WORK ORDER: Count every line in the entries that holds the word "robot". The reply is that count alone.

PROVIDED RECORDS:
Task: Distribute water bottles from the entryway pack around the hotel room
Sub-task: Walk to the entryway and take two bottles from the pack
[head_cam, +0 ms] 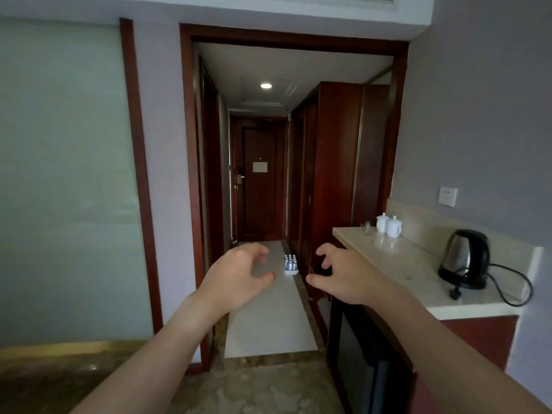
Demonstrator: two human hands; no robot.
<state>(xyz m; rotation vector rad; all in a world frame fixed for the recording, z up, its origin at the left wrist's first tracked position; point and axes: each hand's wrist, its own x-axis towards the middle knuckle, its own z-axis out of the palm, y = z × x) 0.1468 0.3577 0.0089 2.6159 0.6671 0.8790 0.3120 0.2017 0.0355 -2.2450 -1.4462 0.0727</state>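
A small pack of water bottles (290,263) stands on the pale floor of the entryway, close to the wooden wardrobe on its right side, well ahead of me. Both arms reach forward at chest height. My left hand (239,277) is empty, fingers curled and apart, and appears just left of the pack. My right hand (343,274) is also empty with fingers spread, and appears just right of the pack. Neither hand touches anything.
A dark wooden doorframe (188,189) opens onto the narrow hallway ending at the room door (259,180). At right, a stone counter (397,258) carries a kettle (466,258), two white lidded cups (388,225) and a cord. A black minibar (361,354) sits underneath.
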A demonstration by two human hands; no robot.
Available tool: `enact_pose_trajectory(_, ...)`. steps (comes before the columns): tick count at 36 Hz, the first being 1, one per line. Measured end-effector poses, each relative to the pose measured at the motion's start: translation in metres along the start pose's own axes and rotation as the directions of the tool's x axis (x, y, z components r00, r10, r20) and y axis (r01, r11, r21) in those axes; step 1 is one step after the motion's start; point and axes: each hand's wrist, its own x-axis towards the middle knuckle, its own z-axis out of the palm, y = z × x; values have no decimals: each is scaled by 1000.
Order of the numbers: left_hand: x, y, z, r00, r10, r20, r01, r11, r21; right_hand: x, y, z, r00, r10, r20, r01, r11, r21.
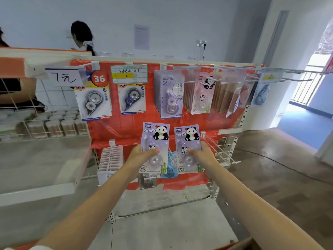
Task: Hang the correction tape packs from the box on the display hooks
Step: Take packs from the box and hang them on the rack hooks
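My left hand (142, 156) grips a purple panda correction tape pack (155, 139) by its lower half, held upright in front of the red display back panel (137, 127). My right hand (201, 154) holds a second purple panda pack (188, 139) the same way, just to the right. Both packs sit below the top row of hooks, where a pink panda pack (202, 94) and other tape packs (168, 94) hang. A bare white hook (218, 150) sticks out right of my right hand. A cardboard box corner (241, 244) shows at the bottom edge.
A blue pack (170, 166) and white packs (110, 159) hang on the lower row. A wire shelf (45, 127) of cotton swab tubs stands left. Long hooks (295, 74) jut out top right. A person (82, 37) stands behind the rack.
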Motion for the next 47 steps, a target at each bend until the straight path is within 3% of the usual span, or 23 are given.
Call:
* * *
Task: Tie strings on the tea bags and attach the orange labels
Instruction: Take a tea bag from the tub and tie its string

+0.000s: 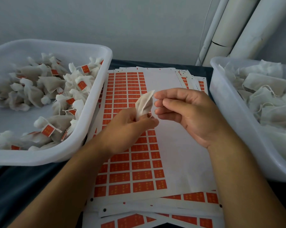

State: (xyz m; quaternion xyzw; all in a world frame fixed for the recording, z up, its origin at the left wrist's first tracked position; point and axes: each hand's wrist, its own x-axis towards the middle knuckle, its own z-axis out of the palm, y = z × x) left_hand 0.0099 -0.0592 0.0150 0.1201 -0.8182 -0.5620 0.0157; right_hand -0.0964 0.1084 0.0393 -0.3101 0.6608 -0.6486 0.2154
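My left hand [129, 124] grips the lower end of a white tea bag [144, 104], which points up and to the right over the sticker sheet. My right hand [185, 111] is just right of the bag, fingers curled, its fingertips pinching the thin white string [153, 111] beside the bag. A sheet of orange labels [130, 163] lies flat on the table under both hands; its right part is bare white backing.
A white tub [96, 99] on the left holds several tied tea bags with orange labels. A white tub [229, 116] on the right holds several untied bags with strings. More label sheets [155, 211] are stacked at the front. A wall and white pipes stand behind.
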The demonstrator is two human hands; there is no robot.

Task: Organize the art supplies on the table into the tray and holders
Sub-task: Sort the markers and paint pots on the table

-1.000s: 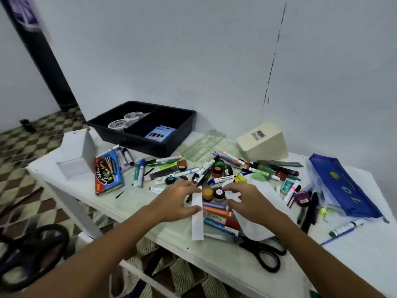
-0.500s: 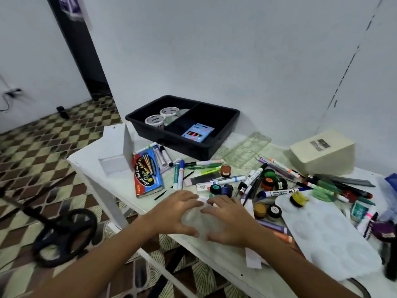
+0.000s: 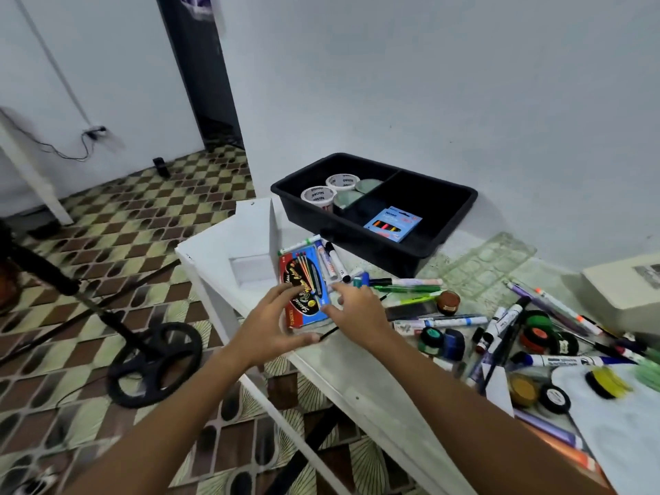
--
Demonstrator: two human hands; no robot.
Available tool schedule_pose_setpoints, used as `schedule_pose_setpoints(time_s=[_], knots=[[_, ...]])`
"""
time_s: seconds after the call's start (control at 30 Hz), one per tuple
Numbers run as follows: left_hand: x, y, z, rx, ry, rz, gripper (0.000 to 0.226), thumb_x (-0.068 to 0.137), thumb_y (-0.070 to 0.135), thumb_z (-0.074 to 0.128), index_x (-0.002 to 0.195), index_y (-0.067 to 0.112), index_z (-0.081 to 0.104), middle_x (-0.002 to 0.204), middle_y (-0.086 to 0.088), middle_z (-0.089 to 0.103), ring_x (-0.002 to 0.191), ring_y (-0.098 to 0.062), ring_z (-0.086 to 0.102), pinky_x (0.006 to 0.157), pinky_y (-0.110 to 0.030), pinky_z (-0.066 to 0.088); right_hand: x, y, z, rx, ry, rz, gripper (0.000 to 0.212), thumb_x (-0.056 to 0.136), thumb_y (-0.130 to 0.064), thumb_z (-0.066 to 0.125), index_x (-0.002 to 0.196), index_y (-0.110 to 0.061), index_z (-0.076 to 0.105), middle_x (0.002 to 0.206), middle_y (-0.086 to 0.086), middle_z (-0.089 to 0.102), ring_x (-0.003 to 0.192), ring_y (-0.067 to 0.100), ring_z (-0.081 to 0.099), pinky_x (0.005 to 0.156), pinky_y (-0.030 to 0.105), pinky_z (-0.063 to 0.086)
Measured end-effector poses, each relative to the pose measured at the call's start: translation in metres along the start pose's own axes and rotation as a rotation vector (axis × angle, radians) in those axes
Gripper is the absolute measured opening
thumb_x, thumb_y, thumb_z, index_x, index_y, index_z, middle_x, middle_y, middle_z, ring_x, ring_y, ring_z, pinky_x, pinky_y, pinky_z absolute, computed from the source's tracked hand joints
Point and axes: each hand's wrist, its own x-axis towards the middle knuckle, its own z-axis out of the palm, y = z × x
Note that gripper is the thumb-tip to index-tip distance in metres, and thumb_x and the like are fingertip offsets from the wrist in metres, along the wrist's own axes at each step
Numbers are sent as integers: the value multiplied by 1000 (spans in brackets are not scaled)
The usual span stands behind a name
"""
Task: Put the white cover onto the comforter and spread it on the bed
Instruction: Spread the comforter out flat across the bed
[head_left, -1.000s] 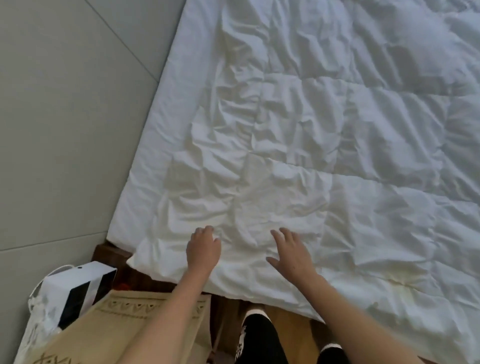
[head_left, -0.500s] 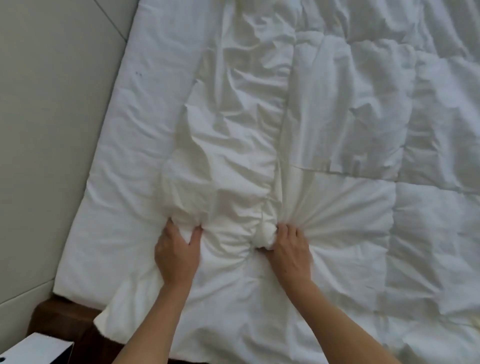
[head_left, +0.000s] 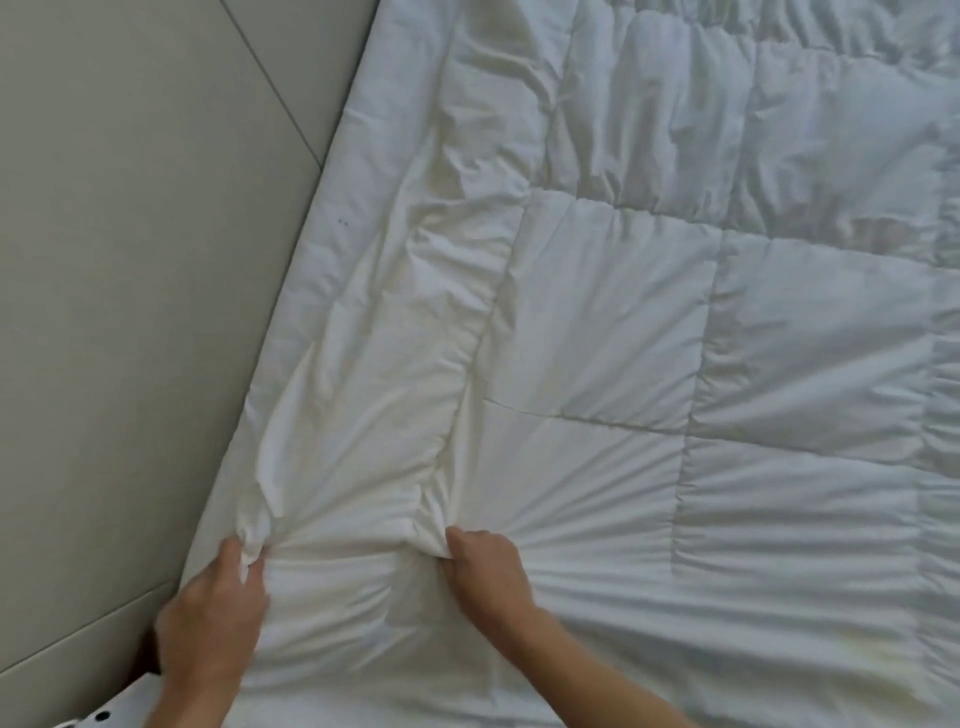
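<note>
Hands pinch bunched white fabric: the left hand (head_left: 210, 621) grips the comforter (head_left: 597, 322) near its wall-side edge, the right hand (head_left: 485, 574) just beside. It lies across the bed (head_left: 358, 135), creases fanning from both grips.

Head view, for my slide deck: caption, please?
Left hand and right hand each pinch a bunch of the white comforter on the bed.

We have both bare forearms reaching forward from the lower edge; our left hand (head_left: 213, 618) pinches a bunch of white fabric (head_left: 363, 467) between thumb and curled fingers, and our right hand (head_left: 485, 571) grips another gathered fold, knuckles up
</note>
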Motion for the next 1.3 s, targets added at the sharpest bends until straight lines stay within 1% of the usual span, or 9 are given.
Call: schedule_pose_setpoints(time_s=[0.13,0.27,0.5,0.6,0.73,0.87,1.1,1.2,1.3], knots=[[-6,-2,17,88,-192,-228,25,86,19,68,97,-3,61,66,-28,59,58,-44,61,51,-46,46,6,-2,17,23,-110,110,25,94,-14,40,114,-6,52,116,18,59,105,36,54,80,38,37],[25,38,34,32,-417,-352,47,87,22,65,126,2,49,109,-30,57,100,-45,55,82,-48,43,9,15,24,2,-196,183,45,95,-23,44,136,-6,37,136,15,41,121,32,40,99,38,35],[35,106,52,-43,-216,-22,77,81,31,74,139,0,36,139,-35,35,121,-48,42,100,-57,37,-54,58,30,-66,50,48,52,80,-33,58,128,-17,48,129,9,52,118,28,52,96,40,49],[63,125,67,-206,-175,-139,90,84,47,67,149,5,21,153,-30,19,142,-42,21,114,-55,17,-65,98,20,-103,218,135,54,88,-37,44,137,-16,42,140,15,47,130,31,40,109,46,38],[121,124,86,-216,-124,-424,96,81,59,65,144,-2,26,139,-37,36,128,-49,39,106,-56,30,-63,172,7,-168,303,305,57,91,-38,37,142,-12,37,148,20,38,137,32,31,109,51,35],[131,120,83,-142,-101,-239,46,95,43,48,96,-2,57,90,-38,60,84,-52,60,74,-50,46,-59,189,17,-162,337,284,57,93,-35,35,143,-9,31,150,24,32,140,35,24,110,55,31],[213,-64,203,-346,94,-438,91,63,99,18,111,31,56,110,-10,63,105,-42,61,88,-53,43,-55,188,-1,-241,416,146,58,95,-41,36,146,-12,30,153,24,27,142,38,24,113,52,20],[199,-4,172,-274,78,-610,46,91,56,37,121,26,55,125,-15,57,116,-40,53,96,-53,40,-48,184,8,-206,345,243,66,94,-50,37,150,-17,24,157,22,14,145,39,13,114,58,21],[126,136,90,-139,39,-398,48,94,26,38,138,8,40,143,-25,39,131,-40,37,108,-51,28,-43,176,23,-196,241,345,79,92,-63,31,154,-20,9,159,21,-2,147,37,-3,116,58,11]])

TASK RESPONSE: 4